Déclarée économiquement moribonde, l’industrie du cinéma de Hong Kong ne souffre pas pour autant d’une crise artistique. Elle se permet même de produire quelques-uns des cinéastes les plus audacieux du moment. Au même titre que Wong Kar-waï et Tsui Hark (dont on attend avec impatience le retour d’Hollywood), Fruit Chan en fait partie. En marge de la mode lancée par le cultissime Chungking express -objet de copies aussi nombreuses qu’inutiles-, Made in Hong Kong, réalisé à la même époque, possède un style et une ambiance uniques. Ceux qui ont déjà vu le film (présenté dans de nombreux festivals avant de sortir enfin en France) comprendront le défi que représente l’évocation en quelques lignes d’une œuvre si dense visuellement.

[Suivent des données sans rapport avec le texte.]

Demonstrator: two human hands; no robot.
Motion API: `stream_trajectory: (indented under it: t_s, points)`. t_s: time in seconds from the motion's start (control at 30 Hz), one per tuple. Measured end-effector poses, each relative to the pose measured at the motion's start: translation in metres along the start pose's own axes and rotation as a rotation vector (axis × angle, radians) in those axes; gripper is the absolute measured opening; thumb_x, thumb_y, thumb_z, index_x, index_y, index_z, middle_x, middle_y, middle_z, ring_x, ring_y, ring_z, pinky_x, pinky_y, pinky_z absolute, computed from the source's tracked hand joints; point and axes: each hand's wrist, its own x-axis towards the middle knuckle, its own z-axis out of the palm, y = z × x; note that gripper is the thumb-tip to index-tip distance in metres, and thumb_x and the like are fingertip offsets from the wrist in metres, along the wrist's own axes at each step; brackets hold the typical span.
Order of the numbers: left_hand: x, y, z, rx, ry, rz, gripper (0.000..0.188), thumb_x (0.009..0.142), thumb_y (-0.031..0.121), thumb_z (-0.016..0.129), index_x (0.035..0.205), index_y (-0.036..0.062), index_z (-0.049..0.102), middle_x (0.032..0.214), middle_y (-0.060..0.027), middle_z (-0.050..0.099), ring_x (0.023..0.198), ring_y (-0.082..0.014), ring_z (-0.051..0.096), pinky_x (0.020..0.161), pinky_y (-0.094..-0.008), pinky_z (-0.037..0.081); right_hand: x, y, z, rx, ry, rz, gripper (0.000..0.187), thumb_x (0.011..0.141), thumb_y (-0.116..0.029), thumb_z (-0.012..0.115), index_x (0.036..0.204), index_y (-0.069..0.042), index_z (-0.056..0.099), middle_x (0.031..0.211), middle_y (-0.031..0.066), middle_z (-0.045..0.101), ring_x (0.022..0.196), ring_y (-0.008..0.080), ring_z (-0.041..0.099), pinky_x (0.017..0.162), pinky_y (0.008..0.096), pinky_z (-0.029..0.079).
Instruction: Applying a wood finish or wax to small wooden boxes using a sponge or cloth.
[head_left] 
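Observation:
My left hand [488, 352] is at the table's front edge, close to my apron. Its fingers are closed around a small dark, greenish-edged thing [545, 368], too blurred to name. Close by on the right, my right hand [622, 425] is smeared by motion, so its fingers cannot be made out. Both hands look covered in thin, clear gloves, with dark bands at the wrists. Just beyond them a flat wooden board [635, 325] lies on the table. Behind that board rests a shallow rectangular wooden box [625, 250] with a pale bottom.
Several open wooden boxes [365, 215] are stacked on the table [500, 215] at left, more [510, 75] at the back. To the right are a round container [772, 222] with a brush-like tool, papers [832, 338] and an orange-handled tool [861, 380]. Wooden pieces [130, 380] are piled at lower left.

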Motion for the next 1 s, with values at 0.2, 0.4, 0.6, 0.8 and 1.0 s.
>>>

Fruit Chan nous convie à un déferlement d’images aussi variées que belles. Chaque plan du film est en soi un événement narratif et visuel qui redéfinit de manière inventive le langage cinématographique. La diversité des cadres, les irruptions alternatives du ralenti et de l’accéléré, les surimpressions, l’usage du flou, et l’exploration de toutes les potentialités de la bande son constituent les principaux éléments du style protéiforme du cinéaste. Cette attention accordée aux capacités esthétiques du support s’enrichit cependant d’un regard quasi documentaire sur la jeunesse des quartiers populaires de Hong Kong qui préserve le film d’un certain maniérisme. A l’égal de Nagisa Oshima dans Contes cruels de la jeunesse, Fruit Chan réussit à rendre sensible l’état d’esprit d’une époque grâce à l’évocation du milieu adolescent, dans lequel se reflètent de manière exacerbée les espoirs et les déceptions populaires. Derrière le parcours chaotique du voyou Mi-Août, la maladie incurable de Ah Ping, et le suicide d’une jeune écolière, se profile le désarroi suscité par la rétrocession de Hong Kong à la Chine. Le talent de Fruit Chan repose en grande partie sur les libertés qu’il prend avec la construction de son récit. Parfois l’histoire s’arrête lors de stases formelles qui ont valeur d’interrogations : l’insouciance des jeunes filles qui sautent à la corde, et qui est posée en contrepoint du suicide de l’une d’elles, ou bien l’évocation des effets narcissiques qu’engendre la détention d’un pistolet. D’autres fois, au contraire, c’est le réalisme qui prime, et Fruit Chan construit de longs plans séquence à partir de discussions familiales, ou filme à la dérobée les habitants de la cité dans leur quotidien.
Hormis certaines séquences qui se distinguent par leur euphorie (voir la promenade exutoire au cimetière), l’humeur générale du film est plutôt sombre. Les adolescents du film sont pour la majeure partie des petits malfrats potentiels, ou des collégiens dont le jeu favori est de frapper plus faible qu’eux. Fruit Chan nous décrit un monde en mutation, perdant ses repères (la symbolique fuite des pères de famille vers la Chine), et à l’avenir plus qu’incertain (l’ombre menaçante du « grand frère » rouge).
A mi-chemin entre la transparence néoréaliste et la fantaisie d’une approche expérimentale, Made in Hong Kong révèle la puissance d’un cinéma total.